The task:
The output is a word-for-word repeat of the listing below, free of images.
==*==
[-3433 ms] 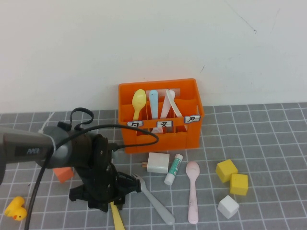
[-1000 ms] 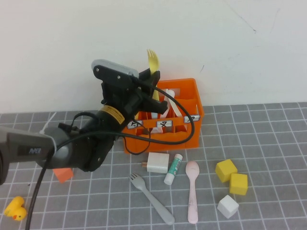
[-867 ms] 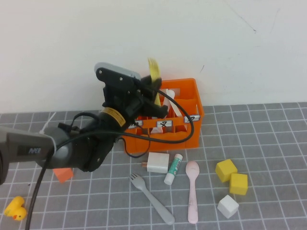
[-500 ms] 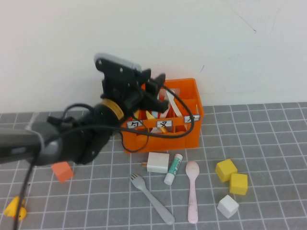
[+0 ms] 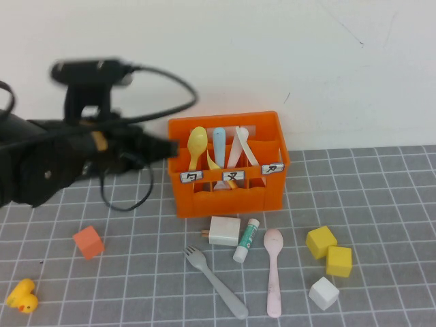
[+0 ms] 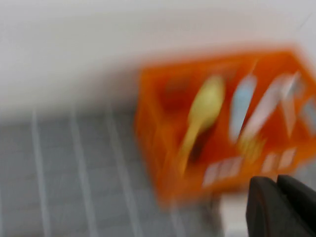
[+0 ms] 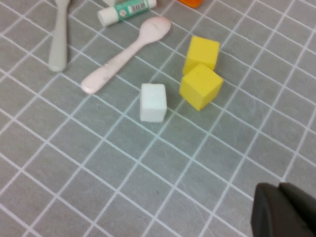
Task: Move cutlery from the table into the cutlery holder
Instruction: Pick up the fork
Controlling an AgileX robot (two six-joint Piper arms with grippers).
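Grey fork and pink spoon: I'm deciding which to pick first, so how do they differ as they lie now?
The grey fork lies slanted, its tines toward the left gripper, which is beside the cutlery holder; the pink spoon lies nearly straight, bowl toward the holder. The fork is grey with tines; the spoon is pale pink with a rounded bowl. Both lie flat on the table. The right gripper is above the tiles.

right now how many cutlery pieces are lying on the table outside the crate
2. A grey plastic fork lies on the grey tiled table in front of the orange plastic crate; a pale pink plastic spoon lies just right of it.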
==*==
Expected answer:
[-3433 ms] 
[-1000 ms] 
[-867 ms] 
[-500 ms] 
[+0 ms] 
[+0 ms] 
[+0 ms] 
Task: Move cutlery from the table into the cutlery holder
Instruction: Pick up the fork
Controlling an AgileX robot (two six-joint Piper arms with grippers).
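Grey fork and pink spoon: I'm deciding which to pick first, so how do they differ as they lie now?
The grey fork lies slanted, its tines toward the left gripper, which is beside the cutlery holder; the pink spoon lies nearly straight, bowl toward the holder. The fork is grey with tines; the spoon is pale pink with a rounded bowl. Both lie flat on the table. The right gripper is above the tiles.

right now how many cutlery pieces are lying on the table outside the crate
2. A grey plastic fork lies on the grey tiled table in front of the orange plastic crate; a pale pink plastic spoon lies just right of it.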

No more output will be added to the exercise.